Donald Trump considera "fuertemente" retirar a EE. UU. de la OTAN, una alianza que desprecia como un "tigre de papel". Esta amenaza sacude los cimientos de la seguridad transatlántica, prometiendo una reconfiguración geopolítica sin precedentes.
La Fricción Iraní: Un Catalizador para la Ruptura
La última escalada en esta retórica disruptiva no es casual. La consideración de retirada surge directamente de la negativa de los aliados de la OTAN a respaldar el enfoque de Trump hacia Irán. Esta divergencia estratégica se hizo palpable cuando el entonces presidente estadounidense advirtió que bombardearía la nación persa "hasta la Edad de Piedra", una amenaza que evidenció la profunda brecha entre su política exterior unilateral y la postura más cautelosa de sus socios transatlánticos. La Alianza, concebida para la cohesión, se encontró paralizada por una visión que desafiaba su propia esencia.
Un Patrón de Desdén: La Larga Sombra del Escepticismo
La descripción de la OTAN como un "tigre de papel" no es una ocurrencia aislada, sino la culminación de un escepticismo arraigado que ha definido la carrera política de Trump. Durante años, ha cuestionado la relevancia y la carga financiera de la alianza, exigiendo repetidamente que los miembros europeos aumenten su gasto en defensa y cumplan con sus compromisos. Su argumento es claro: Estados Unidos soporta una carga desproporcionada, financiando una organización que, a su juicio, carece de la voluntad o la fuerza para actuar decisivamente en la arena global. Esta crítica constante ha erosionado la confianza y ha sembrado dudas sobre el futuro de la cooperación militar occidental.

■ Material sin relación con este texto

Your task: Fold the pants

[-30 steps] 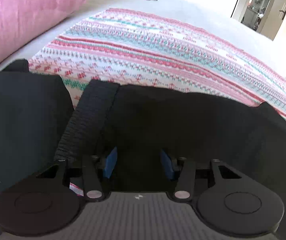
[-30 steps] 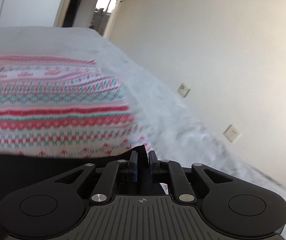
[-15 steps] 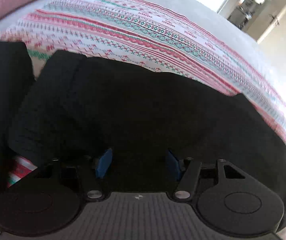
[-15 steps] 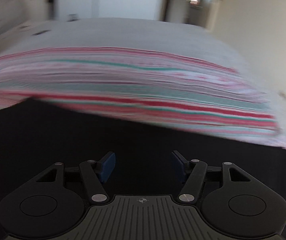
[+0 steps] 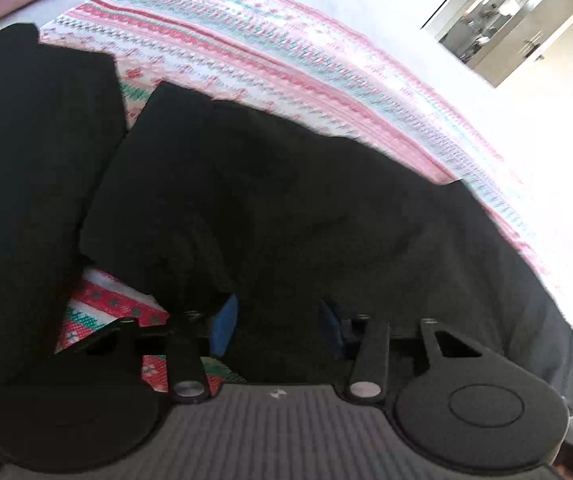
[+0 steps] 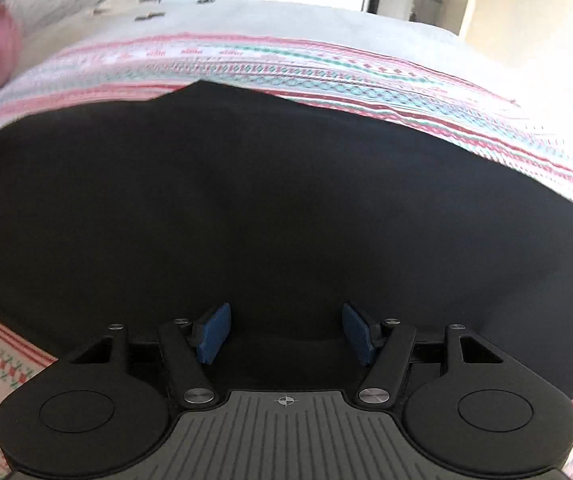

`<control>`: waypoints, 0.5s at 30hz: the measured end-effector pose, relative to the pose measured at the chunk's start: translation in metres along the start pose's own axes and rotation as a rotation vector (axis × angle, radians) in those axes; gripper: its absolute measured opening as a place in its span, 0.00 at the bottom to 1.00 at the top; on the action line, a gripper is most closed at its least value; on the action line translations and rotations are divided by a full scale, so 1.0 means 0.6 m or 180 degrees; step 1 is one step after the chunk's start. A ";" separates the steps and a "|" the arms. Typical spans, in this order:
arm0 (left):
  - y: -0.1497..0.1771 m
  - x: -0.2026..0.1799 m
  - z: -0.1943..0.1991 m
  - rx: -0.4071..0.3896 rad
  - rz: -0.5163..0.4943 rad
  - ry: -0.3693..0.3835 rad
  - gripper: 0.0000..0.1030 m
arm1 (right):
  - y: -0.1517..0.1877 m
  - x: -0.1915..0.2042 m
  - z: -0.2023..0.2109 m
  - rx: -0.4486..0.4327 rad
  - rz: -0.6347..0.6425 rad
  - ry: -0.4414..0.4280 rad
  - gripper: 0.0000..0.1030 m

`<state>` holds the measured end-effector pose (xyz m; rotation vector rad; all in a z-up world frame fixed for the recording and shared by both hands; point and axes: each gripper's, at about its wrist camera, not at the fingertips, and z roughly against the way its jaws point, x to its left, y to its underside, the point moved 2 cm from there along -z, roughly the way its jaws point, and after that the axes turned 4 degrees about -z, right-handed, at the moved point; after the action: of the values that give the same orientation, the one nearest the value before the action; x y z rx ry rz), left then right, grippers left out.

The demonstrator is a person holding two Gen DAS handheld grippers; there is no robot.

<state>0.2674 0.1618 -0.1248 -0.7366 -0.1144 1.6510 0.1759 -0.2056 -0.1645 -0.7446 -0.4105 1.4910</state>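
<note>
Black fabric pants [image 6: 286, 200] lie spread on the red, white & green patterned blanket [image 6: 326, 68] on the bed. Left tongs [image 5: 278, 320] apart, low over the dark cloth, nothing gripped. Right tongs [image 6: 285, 332] apart too, over the pants, w/ nothing between the blue pads [image 6: 214, 330].

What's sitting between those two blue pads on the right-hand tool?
Only the black pants. In the right wrist view, the right gripper is open and the dark cloth fills the gap between its blue pads; nothing else shows there.
</note>
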 end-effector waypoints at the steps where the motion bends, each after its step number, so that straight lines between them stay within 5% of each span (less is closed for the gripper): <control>1: 0.000 -0.007 0.004 -0.0019 -0.0010 0.0165 0.45 | 0.002 -0.001 0.001 -0.0016 -0.0001 -0.0011 0.61; 6: 0.013 -0.063 0.013 -0.0210 -0.0454 0.0084 0.51 | -0.001 -0.038 0.011 0.0076 -0.0011 -0.0177 0.61; 10: 0.027 -0.097 -0.023 -0.0061 -0.0603 0.0016 0.54 | -0.016 -0.141 0.033 -0.0154 -0.0775 0.0089 0.66; 12: 0.038 -0.104 -0.052 0.0143 -0.0524 0.0021 0.54 | -0.011 -0.213 0.019 0.0000 -0.1299 0.0266 0.67; 15: 0.051 -0.126 -0.052 0.0097 -0.0802 -0.0155 0.54 | 0.005 -0.297 0.015 0.0055 -0.1767 0.0446 0.66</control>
<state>0.2603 0.0754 -0.1338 -0.6317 -0.2081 1.4275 0.1550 -0.3784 -0.1251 -0.6491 -0.4525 0.9157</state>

El Pilar Resquebrajado: 75 Años de Seguridad en Juego
Fundada en 1949, la OTAN ha sido, durante más de siete décadas, el pilar fundamental de la política exterior estadounidense y el disuasivo más potente contra la agresión, particularmente la rusa. Su principio de defensa colectiva –un ataque a uno es un ataque a todos– ha garantizado la estabilidad europea y ha proyectado la influencia occidental. La sola posibilidad de una desvinculación estadounidense no solo debilitaría la cohesión de la alianza y su capacidad de defensa, sino que reconfiguraría drásticamente el equilibrio de poder internacional. Europa, de repente, se encontraría más vulnerable, y las dinámicas geopolíticas se alterarían en un momento de crecientes desafíos globales y una renovada competencia entre grandes potencias.
El Nuevo Orden: Un Mundo sin Anclas
La retirada de Estados Unidos de la OTAN no sería meramente un ajuste diplomático; sería un terremoto geopolítico. Dejaría un vacío de liderazgo y capacidad militar que ninguna otra nación o coalición podría llenar de inmediato. La credibilidad de las alianzas occidentales se vería comprometida, incentivando a adversarios y desestabilizando regiones enteras. En un mundo ya marcado por la incertidumbre, la disolución de este pacto fundamental podría precipitar una era de mayor inestabilidad, donde la seguridad colectiva cede ante la fragmentación y la competencia desenfrenada. El "tigre de papel" podría no ser la OTAN, sino el orden internacional que ha sostenido la paz durante generaciones.